Indagini dei carabinieri sul tentato incendio del ristorante di Artena
Sul caso indagano i carabinieri, che hanno effettuato i primi rilievi sul posto e stanno cercando ora. Secondo una prima ricostruzione, il tentativo di appiccare il rogo al locale sarebbe fallito subito. Le fiamme si sono spente poco dopo e non ci sarebbero, quindi, grossi danni. Gli investigatori proveranno anche a capire le motivazioni dietro il gesto, al momento non sono emersi elementi che potrebbero collegare il tentativo di incendio alla morte del giovane Willy, pestato a morte esattamente sei anni fa, e al processo che si è concluso con una condanna definitiva all'ergastolo per i due fratelli.
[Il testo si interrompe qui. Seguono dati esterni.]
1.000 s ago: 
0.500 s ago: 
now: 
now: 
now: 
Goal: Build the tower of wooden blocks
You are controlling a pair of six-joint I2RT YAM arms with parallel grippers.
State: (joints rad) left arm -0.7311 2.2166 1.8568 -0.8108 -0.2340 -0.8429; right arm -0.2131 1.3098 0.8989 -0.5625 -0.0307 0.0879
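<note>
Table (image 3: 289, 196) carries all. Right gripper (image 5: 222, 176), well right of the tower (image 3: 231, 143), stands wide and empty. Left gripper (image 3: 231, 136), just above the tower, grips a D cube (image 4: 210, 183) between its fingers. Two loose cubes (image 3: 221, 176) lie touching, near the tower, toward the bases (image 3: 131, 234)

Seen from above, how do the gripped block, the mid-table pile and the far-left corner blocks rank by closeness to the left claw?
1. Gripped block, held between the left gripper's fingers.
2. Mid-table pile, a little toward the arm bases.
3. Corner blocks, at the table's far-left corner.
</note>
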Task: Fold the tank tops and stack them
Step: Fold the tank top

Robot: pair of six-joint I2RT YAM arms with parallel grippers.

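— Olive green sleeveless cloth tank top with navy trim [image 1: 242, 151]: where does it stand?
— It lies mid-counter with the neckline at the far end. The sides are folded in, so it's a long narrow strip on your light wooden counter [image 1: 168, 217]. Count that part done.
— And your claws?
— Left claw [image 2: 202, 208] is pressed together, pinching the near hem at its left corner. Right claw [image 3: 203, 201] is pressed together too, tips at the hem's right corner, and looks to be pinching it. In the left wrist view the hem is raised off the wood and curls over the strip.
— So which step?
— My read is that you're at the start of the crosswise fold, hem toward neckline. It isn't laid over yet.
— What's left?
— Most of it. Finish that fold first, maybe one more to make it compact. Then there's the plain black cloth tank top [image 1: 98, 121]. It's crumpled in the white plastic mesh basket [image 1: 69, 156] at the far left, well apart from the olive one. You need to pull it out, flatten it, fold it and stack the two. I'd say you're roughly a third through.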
I fratelli Bianchi condannati all'ergastolo per l'omicidio di Willy Duarte
Insieme ai due fratelli, sono stati condannati anche Mario Belleggia e Francesco Pincarelli, rispettivamente a 21 e 23 anni di carcere per concorso in omicidio. La notte fra il 5 e il 6 settembre 2020, nel centro di Colleferro, hanno brutalmente pestato Willy Monterio Duarte dopo che questo era intervenuto per aiutare un amico minacciato dal gruppo. Secondo i giudici della Corte di Cassazione i Bianchi avrebbero agito con l'intenzione di uccidere il ventenne. A Duarte oggi è dedicata la piazzetta dove venne ucciso quella notte.